“So, how much did you donate?”

By ~
| Being Chinese about it | China: life & times | Cultural perspectives | Face |

Donating money is a public thing in China — like a big group peer-pressure exercise. In your company, they might send an e-mail around listing everyone’s name and how much they donated. In neighbourhoods like ours, they’ll put up big posters by the main entrance with the names of residents who’ve donated and how much (and maybe whether or not they’re a Party member). Though there’s a common public standard for how much you should donate, you can’t donate too much or you’ll make other people look bad. For example, you wouldn’t want to publicly donate more than the company boss. Sometimes it goes beyond peer-pressure to coercion:

A few days ago a public servant friend said that, for the Wenchuan earthquake last time, at least the employees had been “mobilized” to donate; this time they simply had our salaries docked. The boss hypocritically notified everyone: Whoever doesn’t wish to donate, come talk to me in my office. Who dares to go to his office and say “I’m not willing to donate”? Unless one doesn’t wish to live! [from Yushu Earthquake Donation: Compassion or Tyranny?]

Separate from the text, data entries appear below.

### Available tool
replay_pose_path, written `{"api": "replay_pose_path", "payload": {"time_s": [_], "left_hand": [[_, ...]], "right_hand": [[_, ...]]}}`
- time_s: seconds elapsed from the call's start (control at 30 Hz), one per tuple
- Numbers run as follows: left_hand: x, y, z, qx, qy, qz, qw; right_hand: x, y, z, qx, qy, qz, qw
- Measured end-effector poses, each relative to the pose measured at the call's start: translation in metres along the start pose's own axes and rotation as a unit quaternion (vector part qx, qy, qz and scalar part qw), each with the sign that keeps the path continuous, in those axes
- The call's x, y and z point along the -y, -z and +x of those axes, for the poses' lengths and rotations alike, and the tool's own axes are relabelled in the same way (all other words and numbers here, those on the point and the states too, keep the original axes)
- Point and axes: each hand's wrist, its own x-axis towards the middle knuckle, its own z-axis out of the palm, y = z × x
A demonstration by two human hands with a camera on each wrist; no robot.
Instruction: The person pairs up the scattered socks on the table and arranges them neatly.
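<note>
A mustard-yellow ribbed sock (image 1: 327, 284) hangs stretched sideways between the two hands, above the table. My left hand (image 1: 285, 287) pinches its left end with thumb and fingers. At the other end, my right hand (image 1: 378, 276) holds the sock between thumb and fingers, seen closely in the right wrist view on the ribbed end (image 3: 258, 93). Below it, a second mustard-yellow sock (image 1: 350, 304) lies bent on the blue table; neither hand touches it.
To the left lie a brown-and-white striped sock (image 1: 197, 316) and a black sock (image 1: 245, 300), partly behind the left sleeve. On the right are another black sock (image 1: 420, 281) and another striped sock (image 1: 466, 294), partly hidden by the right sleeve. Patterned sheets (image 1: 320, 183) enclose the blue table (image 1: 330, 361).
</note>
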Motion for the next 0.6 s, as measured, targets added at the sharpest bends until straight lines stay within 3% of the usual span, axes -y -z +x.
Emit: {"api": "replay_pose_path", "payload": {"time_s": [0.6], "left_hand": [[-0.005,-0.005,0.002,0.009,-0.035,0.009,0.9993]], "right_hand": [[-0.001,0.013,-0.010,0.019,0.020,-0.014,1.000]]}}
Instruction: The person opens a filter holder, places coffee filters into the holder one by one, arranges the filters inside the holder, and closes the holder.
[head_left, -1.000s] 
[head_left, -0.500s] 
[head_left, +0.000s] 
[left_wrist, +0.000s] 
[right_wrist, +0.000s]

Our first encounter with this quirky (to us) practice of very public charity was after the Sichuan earthquake, when neighbours asked me point-blank home much we’d donated.

“For Qīnghǎi Yùshù Disaster Area Donation Name List”
为青海玉树灾区捐款名单
wèi qīnghǎi yùshù zāiqū juānkuǎn míngdān

This time we decided to donate through our neighbourhood committee rather than through our N.G.O. Although the money would be better accounted for with our NGO (there’s controversy over what happened to large amounts of the Sichuan earthquake donations – see here, here, here and here) and we have a closer personal connection to how it would be used, this time we wanted to try a more local approach and we were curious to see how it would go over. Plus it’d be kind of funny to see our names up on the poster by the front gate.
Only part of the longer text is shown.